“Deep calleth unto deep at the noise of thy waterspouts:
all thy waves and thy billows are gone over me.” (Psalm 42:7, KJV)

Pardon the pun, but the world’s deepest lake is just unfathomable. Let me give you the statistics first and then you can judge for yourself whether this mammoth biological wonder foreshadows the “living waters” that spring out of the Tree of Life at the end of the Book of Revelation (22:1-3).

The Natural Phenomenon that is Lake Baikal

Lake Baikal in Siberia is too large to be seen end-to-end or even side-to-side at a single glance by the human eye. But it can be viewed in full quite clearly from space as this amazing satellite picture of Eastern Russia shows.

In dimensions, it is 443 miles long and 49 miles wide. For comparison, our massive Grand Canyon stretches “only” 277 miles from end to end and is a paltry 18 miles wide.

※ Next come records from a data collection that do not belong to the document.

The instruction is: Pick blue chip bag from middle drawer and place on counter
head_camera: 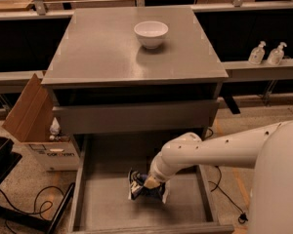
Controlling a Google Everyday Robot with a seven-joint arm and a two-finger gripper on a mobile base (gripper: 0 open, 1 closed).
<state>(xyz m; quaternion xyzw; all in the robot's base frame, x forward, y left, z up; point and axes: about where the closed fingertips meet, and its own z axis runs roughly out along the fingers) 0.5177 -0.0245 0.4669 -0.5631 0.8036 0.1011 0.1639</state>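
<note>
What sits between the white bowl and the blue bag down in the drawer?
In the camera view: grey counter, a closed drawer front, then the middle drawer floor. The gripper is at the blue chip bag.

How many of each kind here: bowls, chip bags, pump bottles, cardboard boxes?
Bowls: 1, white bowl on counter
Chip bags: 1, blue chip bag in middle drawer, gripper at it
Pump bottles: 2
Cardboard boxes: 1
Total: 5
</note>
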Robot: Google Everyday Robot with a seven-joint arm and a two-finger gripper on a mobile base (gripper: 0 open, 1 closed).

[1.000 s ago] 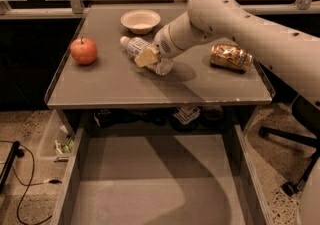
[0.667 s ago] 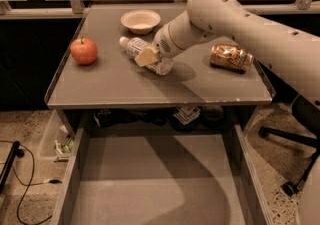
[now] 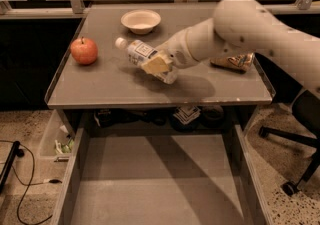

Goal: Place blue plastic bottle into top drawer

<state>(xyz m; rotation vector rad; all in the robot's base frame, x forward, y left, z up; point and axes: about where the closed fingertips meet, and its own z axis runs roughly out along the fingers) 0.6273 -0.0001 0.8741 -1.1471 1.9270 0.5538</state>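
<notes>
The blue plastic bottle [image 3: 136, 51] lies tilted over the middle of the grey tabletop [image 3: 100, 86], its white cap pointing up and left. My gripper [image 3: 158, 64] reaches in from the right and is shut on the bottle's lower end, its pale pads covering that part. A shadow lies on the table under it. The top drawer [image 3: 150, 184] stands pulled open below the table's front edge, showing a bare grey floor.
A red apple [image 3: 84, 50] sits at the table's left and a white bowl [image 3: 141, 20] at the back. A gold-brown can [image 3: 232, 62] lies at the right, partly behind my arm. A chair base [image 3: 292, 141] stands on the floor at the right, cables [image 3: 20, 179] at the left.
My arm's elbow has shifted a little to the right and lower. The bottle in the gripper has barely moved.
</notes>
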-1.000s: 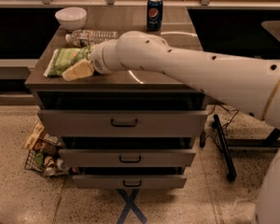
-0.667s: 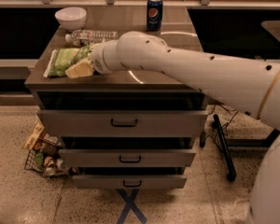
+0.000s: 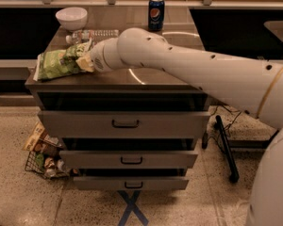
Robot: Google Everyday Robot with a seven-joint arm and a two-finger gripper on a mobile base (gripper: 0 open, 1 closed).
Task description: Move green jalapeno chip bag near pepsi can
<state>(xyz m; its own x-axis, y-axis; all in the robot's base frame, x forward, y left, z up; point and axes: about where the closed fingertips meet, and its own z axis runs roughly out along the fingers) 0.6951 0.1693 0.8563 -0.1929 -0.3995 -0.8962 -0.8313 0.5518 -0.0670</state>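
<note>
Reaching gripper (image 3: pixel 84 60) at chip bag (image 3: pixel 54 64)

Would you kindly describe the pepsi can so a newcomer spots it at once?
On top of the drawer cabinet, the pepsi can stands at the far edge, right of the white bowl and water bottle. The hand is at the green chip bag, front left. Only the can is dark blue with a round logo.

We have one view only, looking down from above and in front of the drawer cabinet (image 3: pixel 125 124), fairly near, facing its front and top. Our arm (image 3: pixel 203 74) enters from the cabinet's right, and the gripper (image 3: pixel 85 62) sits over the cabinet top's left part, at the green jalapeno chip bag (image 3: pixel 56 64).
</note>
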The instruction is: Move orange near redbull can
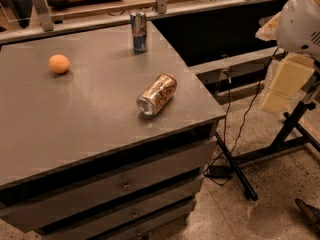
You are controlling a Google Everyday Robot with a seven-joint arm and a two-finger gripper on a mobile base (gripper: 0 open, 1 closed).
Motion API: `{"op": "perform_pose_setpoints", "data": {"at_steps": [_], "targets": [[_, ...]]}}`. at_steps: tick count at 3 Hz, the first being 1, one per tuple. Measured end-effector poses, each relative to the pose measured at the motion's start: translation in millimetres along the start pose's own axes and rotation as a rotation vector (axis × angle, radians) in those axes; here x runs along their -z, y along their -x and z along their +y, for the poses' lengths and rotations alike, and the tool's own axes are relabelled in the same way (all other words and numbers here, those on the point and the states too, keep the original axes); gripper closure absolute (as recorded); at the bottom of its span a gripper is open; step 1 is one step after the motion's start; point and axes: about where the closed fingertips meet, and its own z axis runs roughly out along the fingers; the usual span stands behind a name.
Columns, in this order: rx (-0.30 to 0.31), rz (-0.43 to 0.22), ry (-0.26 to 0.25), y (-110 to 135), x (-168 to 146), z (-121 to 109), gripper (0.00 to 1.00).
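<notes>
The orange (59, 63) lies on the grey table top (90, 129) at the far left. The redbull can (139, 31) stands upright near the table's far edge, well to the right of the orange and apart from it. My gripper is out of view. Only a white rounded part of my arm (300, 19) shows at the upper right edge, off to the right of the table.
A gold-brown can (157, 94) lies on its side near the table's right front corner. Drawers (125, 184) run below the top. A black stand (280, 139) with cables stands on the floor at right. A rail (160, 4) runs behind the table.
</notes>
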Motion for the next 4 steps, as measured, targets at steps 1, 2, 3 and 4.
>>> {"op": "perform_pose_setpoints", "data": {"at_steps": [1, 2, 3, 4], "targets": [[0.000, -0.049, 0.016, 15, -7, -3, 0.00], [-0.014, -0.189, 0.061, 33, -40, 16, 0.00], [-0.048, -0.305, 0.023, 54, -36, 12, 0.00], [-0.048, -0.305, 0.023, 54, -36, 12, 0.00]]}}
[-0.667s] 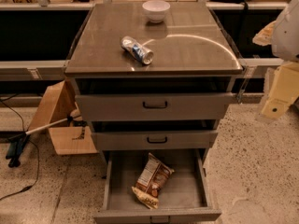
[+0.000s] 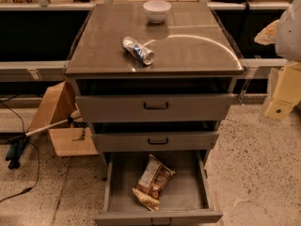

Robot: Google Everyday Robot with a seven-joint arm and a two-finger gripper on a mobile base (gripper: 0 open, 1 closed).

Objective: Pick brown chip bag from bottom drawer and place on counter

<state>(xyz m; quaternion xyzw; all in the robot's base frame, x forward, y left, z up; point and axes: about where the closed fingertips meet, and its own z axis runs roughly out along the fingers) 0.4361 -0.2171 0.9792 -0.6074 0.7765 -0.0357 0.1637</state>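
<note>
1 pincer rt of counter.

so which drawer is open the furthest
The bottom drawer, holding the chip bag; the middle drawer and top drawer are barely out. The tool hangs at the right edge.

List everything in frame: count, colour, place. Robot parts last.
brown chip bag: 1, brown and tan with white label, lying in the open bottom drawer
bottom drawer: 1, grey, pulled open, lowest in cabinet
upper drawers: 2, grey, above the bottom drawer
counter: 1, glossy grey-brown, cabinet top
can: 1, silver-blue, crushed, on its side on the counter
bowl: 1, white, back of counter
cardboard box: 1, brown, floor left of cabinet
pincer: 1, cream-yellow, right edge, beside the cabinet, far from the bag
</note>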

Baikal is indisputably the deepest freshwater lake in the world, putting even our Great Lakes to shame in two categories: depth and volume.

The Great Lakes were formed by glaciers scraping massive holes in the earth and then filling them with meltwater. Baikal, on the other hand, was formed by a rift in the earth’s crust and was filled to the brim by spring waters running down from surrounding mountains some 20-25 million years ago.

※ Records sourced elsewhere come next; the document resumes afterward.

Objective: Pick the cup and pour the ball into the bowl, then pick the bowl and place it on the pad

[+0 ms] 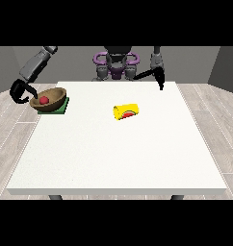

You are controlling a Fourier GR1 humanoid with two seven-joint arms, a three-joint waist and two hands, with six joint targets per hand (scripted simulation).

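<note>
Yellow cup (pixel 125 111) lies on its side mid-table, red-green mark on it, no readable writing. Red ball (pixel 44 100) sits in brown bowl (pixel 55 96), tilted on green pad (pixel 59 109). Hand at view's left (pixel 21 90) curls at bowl's rim, grip unclear; hand at view's right (pixel 161 84) hangs over white table (pixel 118 158), fingers unclear.

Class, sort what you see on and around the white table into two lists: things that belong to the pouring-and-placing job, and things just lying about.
Belonging to the job:
yellow cup on its side
small red ball
brown wooden bowl
green square pad

Just lying about:
nothing besides the large white table

Bowl (pixel 52 97): looking like brown wood, smooth. Cup (pixel 125 111): appearing as yellow plastic. Table (pixel 118 153): showing matt white. Pad (pixel 60 108): looking matt green.
</note>
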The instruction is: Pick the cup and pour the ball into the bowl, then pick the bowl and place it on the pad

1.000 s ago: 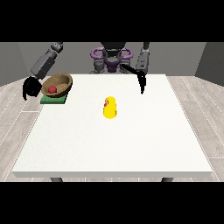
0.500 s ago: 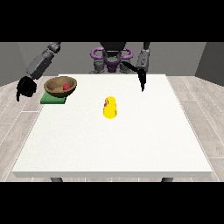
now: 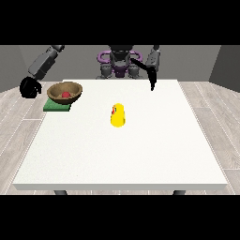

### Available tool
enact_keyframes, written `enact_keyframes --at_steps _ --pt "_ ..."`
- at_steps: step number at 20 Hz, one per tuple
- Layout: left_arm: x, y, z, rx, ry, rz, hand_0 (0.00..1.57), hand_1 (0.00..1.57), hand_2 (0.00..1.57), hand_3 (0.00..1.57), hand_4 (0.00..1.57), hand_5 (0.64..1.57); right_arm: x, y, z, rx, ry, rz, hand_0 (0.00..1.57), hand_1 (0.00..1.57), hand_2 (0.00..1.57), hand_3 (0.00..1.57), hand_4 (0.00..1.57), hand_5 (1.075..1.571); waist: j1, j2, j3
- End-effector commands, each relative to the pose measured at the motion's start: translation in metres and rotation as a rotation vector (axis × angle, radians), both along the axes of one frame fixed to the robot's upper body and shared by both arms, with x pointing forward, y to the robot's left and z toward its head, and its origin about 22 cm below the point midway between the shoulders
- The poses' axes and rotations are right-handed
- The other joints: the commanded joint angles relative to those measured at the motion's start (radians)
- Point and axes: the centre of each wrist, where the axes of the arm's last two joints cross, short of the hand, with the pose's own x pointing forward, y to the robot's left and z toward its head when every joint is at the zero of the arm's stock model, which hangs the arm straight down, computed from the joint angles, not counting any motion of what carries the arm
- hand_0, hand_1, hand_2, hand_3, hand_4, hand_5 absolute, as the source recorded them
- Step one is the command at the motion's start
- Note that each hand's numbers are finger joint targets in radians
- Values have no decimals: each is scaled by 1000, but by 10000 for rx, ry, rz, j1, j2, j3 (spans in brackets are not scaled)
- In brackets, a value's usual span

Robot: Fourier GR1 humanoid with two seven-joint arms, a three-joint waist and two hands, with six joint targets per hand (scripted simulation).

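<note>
No readable text, label, brand, number or sign is showing anywhere, and the small red mark that the yellow cup is carrying is too small to read.

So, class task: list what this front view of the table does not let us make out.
- Pad: mostly covered by the bowl; only its near edge shows.
- Ball: its lower part is hidden by the bowl's near wall.
- Cup: the markings on it are too small to read.
- Table: its legs are cut off by the bottom band.
</note>
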Motion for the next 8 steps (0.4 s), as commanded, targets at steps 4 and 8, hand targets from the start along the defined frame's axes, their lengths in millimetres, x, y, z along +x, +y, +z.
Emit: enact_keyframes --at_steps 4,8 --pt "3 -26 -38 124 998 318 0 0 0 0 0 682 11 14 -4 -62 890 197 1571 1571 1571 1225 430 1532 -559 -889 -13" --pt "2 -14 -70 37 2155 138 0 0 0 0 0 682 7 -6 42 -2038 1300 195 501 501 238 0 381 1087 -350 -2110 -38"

From a side view, it gives the impression that a primordial giant walked this way once and thrust his knife more than one full mile down into the earth’s surface (5,387 feet, to be specific).

And due to the sheer size of that geological gash, it holds an astounding 21% of all the freshwater on earth. That is 5,670 cubic miles of water, more than all five Great Lakes combined. Just WOW!

Mystical Aspect

Lake Baikal is one of only 20 ancient lakes on the face of the earth, a technical term that indicates a body of fresh water that has verifiably held water for over a million years. At the age of more than 20 million years, Baikal is probably the grand dame (or maybe grand duke) of lakes in the world, even if you discount its massive size.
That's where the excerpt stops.